Problem — In the records that follow, the lines from the one containing "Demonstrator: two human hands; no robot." to the one containing "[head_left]", inclusive, are to be given again exactly.

Raw data —
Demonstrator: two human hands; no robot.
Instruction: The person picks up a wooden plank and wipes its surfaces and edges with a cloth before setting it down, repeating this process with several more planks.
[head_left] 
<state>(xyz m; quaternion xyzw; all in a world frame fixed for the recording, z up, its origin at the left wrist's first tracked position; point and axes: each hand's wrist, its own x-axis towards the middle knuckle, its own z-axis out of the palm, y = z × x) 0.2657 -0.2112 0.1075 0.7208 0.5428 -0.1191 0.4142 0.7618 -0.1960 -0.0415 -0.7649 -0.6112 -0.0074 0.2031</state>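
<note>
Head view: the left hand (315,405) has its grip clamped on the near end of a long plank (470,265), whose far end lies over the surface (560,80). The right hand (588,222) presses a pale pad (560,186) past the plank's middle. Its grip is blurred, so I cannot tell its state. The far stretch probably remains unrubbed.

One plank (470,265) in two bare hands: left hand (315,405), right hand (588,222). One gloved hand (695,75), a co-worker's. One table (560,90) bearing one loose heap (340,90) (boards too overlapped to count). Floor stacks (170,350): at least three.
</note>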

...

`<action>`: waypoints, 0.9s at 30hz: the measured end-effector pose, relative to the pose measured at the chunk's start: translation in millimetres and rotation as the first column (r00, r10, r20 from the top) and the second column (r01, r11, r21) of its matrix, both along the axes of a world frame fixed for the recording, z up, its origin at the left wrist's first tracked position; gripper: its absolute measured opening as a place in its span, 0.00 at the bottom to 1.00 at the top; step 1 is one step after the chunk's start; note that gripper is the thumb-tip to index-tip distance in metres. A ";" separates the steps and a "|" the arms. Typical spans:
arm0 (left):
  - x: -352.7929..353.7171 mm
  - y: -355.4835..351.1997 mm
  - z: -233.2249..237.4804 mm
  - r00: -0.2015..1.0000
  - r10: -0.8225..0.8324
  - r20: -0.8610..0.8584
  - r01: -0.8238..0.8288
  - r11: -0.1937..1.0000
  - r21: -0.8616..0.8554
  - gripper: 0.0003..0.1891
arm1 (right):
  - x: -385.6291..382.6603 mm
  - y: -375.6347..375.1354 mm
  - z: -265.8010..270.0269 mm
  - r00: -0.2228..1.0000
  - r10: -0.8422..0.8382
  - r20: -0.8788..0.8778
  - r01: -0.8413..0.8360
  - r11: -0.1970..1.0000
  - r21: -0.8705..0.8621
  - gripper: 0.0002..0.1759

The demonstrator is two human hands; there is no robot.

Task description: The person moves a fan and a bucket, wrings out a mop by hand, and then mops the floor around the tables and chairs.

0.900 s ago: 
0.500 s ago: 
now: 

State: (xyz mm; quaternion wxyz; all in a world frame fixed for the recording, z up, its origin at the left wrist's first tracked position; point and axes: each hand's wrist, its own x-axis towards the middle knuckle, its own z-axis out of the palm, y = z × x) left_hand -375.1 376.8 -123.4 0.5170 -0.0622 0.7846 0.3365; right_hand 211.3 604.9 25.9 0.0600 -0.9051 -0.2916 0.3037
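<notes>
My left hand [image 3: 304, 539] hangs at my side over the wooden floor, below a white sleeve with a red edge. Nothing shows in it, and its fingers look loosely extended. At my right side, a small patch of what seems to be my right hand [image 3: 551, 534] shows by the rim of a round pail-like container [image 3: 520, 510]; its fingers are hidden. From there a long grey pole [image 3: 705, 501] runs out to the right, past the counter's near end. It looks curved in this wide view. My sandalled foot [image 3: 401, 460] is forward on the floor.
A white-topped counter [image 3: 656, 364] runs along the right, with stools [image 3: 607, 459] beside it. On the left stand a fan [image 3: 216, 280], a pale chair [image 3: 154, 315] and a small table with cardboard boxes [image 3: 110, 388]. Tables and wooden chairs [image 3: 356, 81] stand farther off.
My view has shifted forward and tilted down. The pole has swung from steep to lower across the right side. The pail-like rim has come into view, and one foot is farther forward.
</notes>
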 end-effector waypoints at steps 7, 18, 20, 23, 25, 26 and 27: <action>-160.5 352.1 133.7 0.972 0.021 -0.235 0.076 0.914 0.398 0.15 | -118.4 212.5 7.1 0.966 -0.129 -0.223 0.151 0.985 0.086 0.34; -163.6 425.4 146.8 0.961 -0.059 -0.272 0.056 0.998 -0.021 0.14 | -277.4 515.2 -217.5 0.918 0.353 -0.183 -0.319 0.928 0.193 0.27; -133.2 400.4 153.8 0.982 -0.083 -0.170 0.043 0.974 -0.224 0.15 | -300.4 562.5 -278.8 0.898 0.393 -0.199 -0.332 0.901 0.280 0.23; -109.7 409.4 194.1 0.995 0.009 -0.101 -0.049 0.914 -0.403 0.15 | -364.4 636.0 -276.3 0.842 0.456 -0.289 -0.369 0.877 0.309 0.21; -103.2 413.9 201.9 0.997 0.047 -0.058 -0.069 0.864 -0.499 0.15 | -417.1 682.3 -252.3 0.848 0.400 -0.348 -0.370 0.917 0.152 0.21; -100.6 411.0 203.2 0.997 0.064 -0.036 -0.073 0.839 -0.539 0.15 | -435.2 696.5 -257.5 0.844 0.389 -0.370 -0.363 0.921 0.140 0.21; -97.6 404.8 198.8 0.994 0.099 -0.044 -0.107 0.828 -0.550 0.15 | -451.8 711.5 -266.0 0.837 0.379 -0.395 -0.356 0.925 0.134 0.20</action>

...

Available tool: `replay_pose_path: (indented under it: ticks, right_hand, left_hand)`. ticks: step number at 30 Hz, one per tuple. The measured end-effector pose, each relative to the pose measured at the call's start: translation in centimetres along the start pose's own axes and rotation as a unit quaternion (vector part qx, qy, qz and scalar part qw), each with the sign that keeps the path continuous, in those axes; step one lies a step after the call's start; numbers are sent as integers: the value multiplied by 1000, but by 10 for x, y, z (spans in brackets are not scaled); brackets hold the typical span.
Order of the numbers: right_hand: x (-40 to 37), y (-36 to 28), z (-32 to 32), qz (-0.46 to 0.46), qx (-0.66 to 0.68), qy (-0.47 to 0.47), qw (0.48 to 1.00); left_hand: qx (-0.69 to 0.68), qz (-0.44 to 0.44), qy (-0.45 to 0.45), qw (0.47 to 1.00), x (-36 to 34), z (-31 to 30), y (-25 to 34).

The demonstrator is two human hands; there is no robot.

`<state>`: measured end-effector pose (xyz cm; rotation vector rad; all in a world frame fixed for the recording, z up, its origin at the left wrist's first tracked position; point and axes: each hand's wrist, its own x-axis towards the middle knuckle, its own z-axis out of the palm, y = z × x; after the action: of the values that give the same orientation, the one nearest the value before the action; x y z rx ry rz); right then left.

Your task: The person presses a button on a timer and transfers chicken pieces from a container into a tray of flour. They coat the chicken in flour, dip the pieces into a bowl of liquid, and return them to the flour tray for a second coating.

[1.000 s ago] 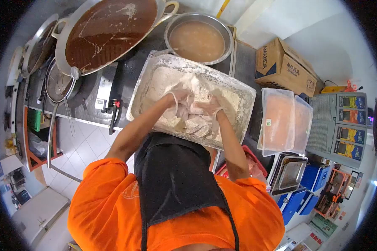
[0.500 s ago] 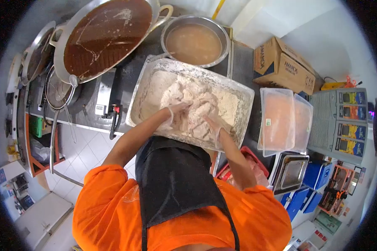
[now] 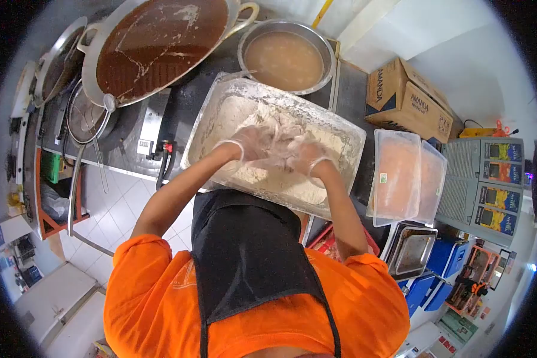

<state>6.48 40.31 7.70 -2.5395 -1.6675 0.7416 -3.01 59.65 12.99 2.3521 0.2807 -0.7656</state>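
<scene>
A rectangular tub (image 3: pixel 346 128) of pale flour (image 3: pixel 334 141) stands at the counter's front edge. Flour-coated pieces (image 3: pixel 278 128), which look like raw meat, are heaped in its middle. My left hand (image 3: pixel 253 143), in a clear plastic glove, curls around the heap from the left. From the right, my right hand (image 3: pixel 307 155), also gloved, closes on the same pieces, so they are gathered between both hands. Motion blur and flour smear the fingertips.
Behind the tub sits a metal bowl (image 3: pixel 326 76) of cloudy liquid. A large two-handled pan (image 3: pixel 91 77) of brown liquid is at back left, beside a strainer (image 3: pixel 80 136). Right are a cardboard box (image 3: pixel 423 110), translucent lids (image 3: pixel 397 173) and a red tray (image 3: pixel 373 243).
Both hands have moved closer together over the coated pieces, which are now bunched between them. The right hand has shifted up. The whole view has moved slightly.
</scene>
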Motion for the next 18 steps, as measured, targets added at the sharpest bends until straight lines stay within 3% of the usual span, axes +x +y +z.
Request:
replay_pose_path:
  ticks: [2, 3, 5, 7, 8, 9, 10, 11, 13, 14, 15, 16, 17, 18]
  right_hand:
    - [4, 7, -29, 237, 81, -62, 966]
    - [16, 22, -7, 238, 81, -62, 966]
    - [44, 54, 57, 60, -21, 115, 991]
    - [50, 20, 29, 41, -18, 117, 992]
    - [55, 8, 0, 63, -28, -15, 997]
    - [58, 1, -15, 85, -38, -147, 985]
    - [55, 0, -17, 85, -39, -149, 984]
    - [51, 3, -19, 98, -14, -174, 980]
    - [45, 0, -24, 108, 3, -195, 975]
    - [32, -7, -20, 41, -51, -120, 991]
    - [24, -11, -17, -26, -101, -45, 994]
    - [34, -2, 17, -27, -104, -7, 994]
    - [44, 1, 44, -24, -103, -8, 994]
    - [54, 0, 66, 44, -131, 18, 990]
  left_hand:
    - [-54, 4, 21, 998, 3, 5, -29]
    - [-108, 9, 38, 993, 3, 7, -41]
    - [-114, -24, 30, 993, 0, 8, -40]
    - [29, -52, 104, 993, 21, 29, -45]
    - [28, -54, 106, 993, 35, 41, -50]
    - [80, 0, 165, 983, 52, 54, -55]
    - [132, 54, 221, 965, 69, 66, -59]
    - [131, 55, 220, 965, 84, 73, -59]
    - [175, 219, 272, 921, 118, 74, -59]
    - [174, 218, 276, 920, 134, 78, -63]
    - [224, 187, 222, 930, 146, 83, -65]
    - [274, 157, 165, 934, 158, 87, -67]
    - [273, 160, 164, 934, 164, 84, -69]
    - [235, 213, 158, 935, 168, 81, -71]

Reply to the task —
Demonstrator: two human hands; no robot.
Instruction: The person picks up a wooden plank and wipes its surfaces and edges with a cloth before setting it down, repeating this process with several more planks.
[head_left] 

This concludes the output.